> What is required: Output a character-exact copy of the data, images removed.

> Data extract:
============
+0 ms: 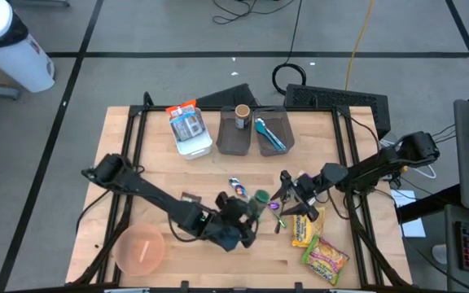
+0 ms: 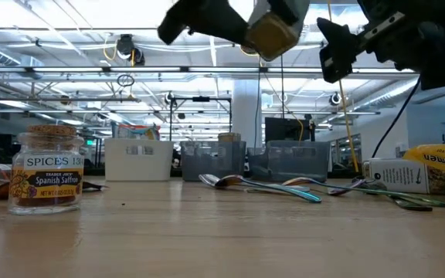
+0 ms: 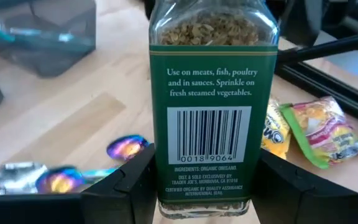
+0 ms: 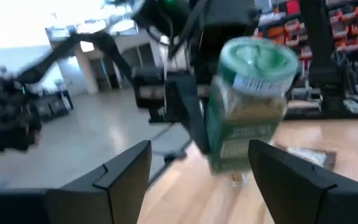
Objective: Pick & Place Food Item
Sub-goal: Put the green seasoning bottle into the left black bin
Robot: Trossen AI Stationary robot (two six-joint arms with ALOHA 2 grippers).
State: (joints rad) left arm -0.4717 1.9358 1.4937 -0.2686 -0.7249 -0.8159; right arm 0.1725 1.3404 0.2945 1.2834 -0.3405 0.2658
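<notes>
Several spoons [image 2: 261,184] beneath oregano jar [image 3: 211,106]

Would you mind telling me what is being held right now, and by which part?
The left gripper holds the oregano jar by its base; the right gripper is open.

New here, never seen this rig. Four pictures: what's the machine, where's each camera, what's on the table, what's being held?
Two dark robot arms work at a wooden table. One camera looks straight down, one sits at table height, and one rides on each wrist.

The left gripper holds a glass jar of oregano with a green lid, lifted off the table. The right gripper is open and faces the jar, lid towards it, not touching.

On the table: iridescent spoons, yellow ramen packets, a pink bowl, a saffron jar, two dark bins and a white container.
</notes>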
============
> Answer space:
+0 ms: 
+0 ms: 
+0 ms: 
+0 ms: 
Objective: Pick & Place Food Item
Sub-goal: Put the green seasoning bottle into the left black bin
Robot: Trossen AI Stationary robot (two six-joint arms with ALOHA 2 grippers).
State: (joints rad) left arm -0.4717 1.9358 1.4937 -0.2686 -0.7249 -0.8159; right arm 0.1725 1.3404 0.2945 1.2834 -0.3405 0.2658
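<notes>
Several spoons [image 2: 261,184] beneath oregano jar [image 3: 211,106]

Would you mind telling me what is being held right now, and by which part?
The left gripper holds the oregano jar by its base; the right gripper is open.

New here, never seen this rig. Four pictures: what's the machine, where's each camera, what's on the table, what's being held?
Two dark robot arms work at a wooden table. One camera looks straight down, one sits at table height, and one rides on each wrist.

The left gripper holds a glass jar of oregano with a green lid, lifted off the table. The right gripper is open and faces the jar, lid towards it, not touching.

On the table: iridescent spoons, yellow ramen packets, a pink bowl, a saffron jar, two dark bins and a white container.
</notes>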

The required output has been given.